Du côté de l’EFHT, on parle volontiers de lier la compétence développement économique avec celle du tourisme, nouvellement partagée avec le département : «Le tourisme est une part importante du Languedoc-Roussillon. Il faut que les élus y prêtent une attention particulière en développant les budgets en conséquence et en mettant en commun les atouts des deux régions » . Pour le directeur, on peut par exemple jouer sur les deux aéroports comme levier de développement économique.

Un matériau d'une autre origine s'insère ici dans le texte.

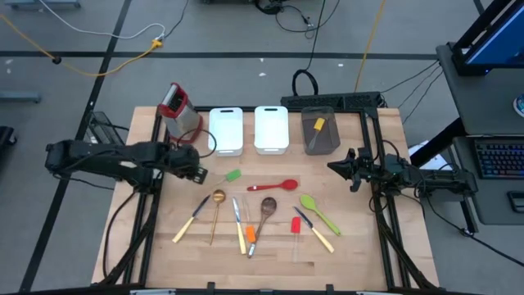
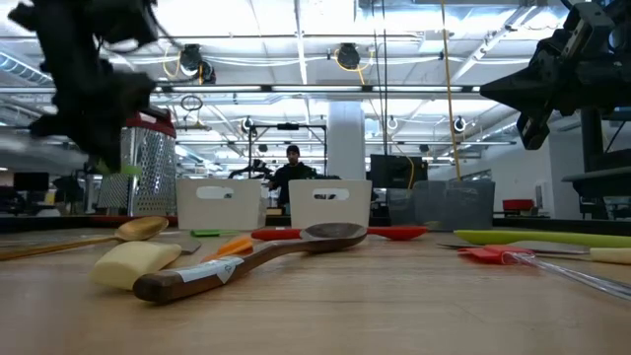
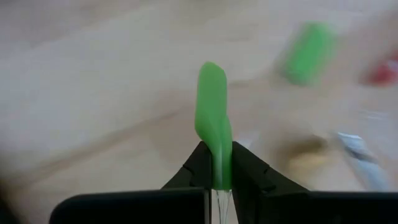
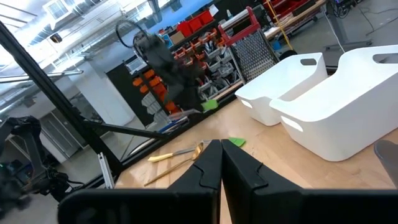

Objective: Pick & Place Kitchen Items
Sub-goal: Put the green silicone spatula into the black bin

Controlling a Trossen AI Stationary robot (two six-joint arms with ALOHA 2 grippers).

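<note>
Above the wooden table (image 1: 164, 254) at about nine o'clock, the left hand (image 3: 216, 177) is clamped on a green silicone spatula (image 3: 213, 118), which should travel level to a white rectangular tray (image 1: 226, 131) at twelve o'clock, while the right hand (image 4: 221, 163) waits pressed together at three o'clock.
</note>
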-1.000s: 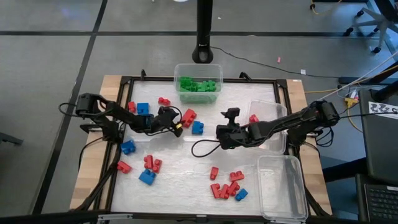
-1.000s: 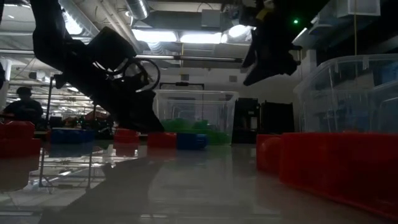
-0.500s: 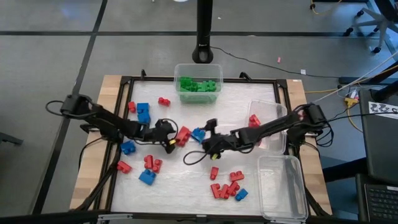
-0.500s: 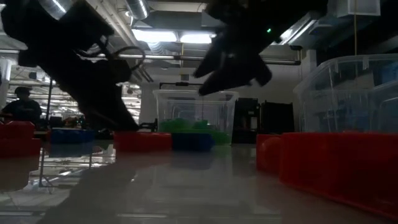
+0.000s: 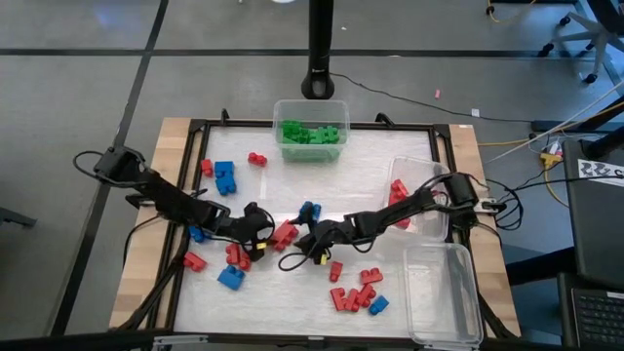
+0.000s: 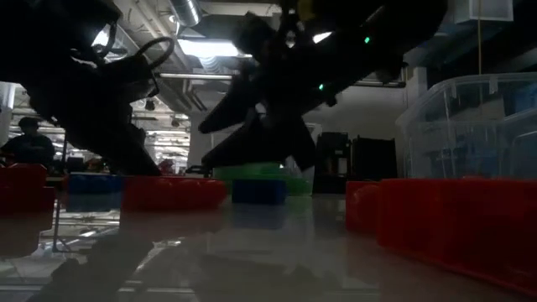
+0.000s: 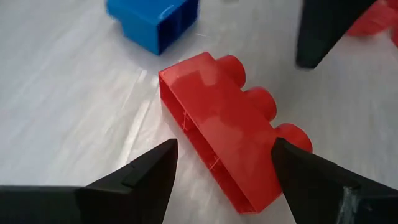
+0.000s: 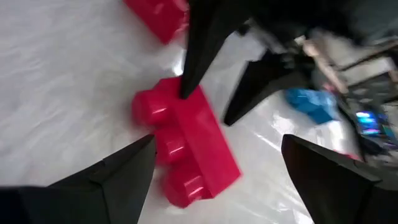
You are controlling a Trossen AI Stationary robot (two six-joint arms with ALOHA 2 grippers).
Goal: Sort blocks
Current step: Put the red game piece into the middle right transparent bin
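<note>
Left fingers (image 7: 221,171) open, straddling red block (image 7: 227,127) on counter (image 7: 68,106). Right fingers (image 8: 214,165) open facing same block; blue block (image 7: 152,22) beyond.

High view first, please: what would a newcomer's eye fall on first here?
Both open grippers meet mid-table over one red brick: the left gripper and the right gripper close in from opposite sides. Behind them, a clear tub at the table's far edge holds only green bricks.
</note>
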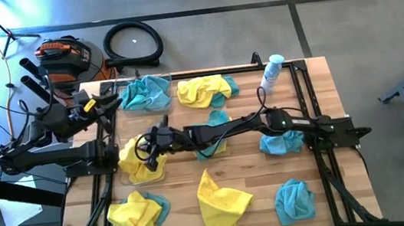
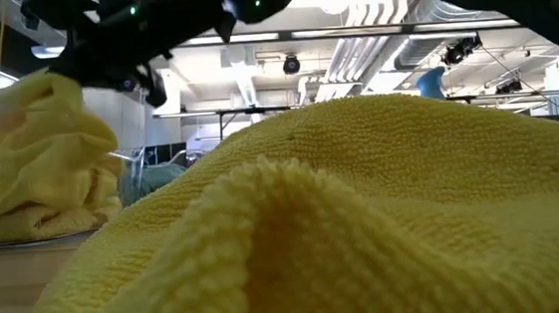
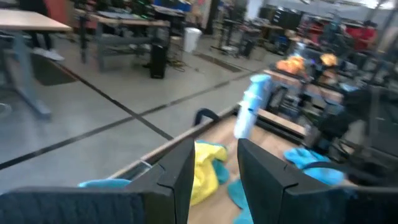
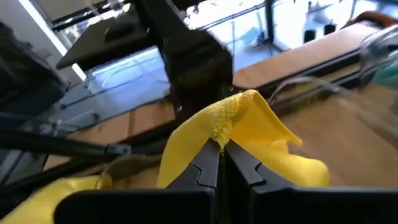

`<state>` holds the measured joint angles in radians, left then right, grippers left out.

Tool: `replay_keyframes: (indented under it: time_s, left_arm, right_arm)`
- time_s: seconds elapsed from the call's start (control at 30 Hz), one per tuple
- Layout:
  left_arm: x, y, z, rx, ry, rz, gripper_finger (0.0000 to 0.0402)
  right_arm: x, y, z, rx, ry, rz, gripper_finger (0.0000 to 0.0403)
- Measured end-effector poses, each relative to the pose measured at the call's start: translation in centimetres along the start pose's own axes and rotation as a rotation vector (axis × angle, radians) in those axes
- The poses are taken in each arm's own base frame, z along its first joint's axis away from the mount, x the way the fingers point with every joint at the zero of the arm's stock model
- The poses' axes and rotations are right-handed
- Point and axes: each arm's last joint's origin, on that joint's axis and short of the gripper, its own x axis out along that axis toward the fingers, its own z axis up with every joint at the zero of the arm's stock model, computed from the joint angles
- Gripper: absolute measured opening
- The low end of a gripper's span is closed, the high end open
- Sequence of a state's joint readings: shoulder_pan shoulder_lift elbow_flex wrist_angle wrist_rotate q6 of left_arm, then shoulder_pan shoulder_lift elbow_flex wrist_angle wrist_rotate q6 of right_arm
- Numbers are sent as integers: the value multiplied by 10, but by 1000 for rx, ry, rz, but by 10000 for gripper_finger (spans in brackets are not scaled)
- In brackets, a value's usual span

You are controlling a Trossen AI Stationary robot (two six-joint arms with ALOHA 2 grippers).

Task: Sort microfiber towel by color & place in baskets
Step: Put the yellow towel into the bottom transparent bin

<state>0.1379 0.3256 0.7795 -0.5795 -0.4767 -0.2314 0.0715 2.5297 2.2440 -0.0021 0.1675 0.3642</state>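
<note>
Right gripper (image 4: 219,149) jaws clamped on yellow towel (image 4: 239,127) over left basket (image 1: 140,163); left gripper (image 3: 214,165) jaws parted, empty.

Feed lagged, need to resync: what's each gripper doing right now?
Left gripper: jaws open, empty.
Right gripper: shut on a bright yellow fuzzy microfiber towel.

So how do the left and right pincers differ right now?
The right pincer is shut on a yellow towel, reaching over the basket at the table's left; the left pincer is parted and holds nothing, hanging by the table's left edge. Both have dark fingers.
</note>
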Motion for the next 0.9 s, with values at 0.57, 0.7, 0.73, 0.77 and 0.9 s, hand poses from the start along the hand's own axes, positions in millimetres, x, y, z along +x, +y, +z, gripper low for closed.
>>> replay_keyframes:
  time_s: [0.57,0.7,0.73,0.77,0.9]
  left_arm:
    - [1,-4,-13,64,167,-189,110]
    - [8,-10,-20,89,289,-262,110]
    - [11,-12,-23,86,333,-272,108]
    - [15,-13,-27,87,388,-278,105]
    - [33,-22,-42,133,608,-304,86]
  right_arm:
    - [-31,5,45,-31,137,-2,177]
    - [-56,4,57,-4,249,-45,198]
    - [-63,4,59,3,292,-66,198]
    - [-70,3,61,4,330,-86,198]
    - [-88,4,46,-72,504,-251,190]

Aucun candidat ou programme privilégié
Malgré leurs secteurs de travail différents, les trois professionnels n’ont clairement pas été touchés par un candidat ou un programme particulier. Frédéric Destaillats a «vaguement entendu» prononcer le mot «tourisme» lors de la campagne. «J’ai surtout vu des candidats se battre sur leur propre liste», plaisante-t-il.
Même son de cloche au Refuge, « ça serait bien de privilégier une politique sociétale plutôt qu’une politique de partis ». Selon Frédéric Gal, bien que tous les politiques aient intégré la notion de discrimination, «les candidats privatisent ce sujet alors qu’il devrait être transversal et orienté sur le respect de l’autre ». Pour lui, le problème reste la mise en place d’actions concrètes : «Dans la campagne, j’aurais aimé que l’on se pose la question de comment agir contre l’homophobie, avant de faire des promesses qui, on le sait, sont rarement tenues » .
Gaston admet avoir «une sensibilité de gauche» mais Carole Delga, la candidate PS, lui semble « trop téléphonée ». Il votera « sûrement écolo au premier tour » et « PS au second ». Et conclut, tonitruant : « La gauche est tellement dispersée ici que ça en devient risible ! S’ils ne sont pas au second tour, on sera la région la plus con de France !»
Montpellier ou Toulouse ?
Comme beaucoup de Montpelliérains, nos trois intervenants adorent discuter le match des capitales. Leurs avis convergent sur la «complémentarité des deux villes». Gaston pointe leur ressemblance : toutes deux étudiantes et dynamiques. Mais pour le dessinateur il est logique que Toulouse l’ait emporté : «La ville est plus grande et le siège d’importantes entreprises » .
Plus que la logique, la flamme Montpelliéraine l’emporte : « Par pur chauvinisme, je choisis Montpellier, évidemment », lance Frédéric Gal. « On va rester local en disant Montpellier », renchérit Frédéric Destaillats. Le directeur de l’EFHT précise néanmoins : «Toulouse a un tourisme d’affaire qu’il n’y a pas à Montpellier, plus tournée vers le balnéaire ». Selon lui, il va être intéressant de mettre les forces en commun « même si Montpellier doit garder une compétence propre ». Et pour Frédéric Destaillats cela doit être le tourisme. Rassembleur, il appelle les élus à « se mettre autour de la table » et à « prendre les décisions de manière intelligente pour éviter que les deux villes ne tirent la couverture vers elle ». Tout ça pour que Montpellier « n’ait pas de complexe d’infériorité ».
Gaston le rejoint sur ce point : « Évitons juste la bagarre ! L’essentiel est que les deux villes marchent main dans la main. Montpellier est deuxième, il faut faire avec et trouver des secteurs dans lesquels elle peut être première ».
Fusion, compétences, candidats, capitales : pour eux trois aucun enjeu particulier n’est pour l’heure ressorti de cette campagne, malgré les nouveautés du scrutin. La nouvelle région reste juste un flou qu’il va falloir vite dissiper.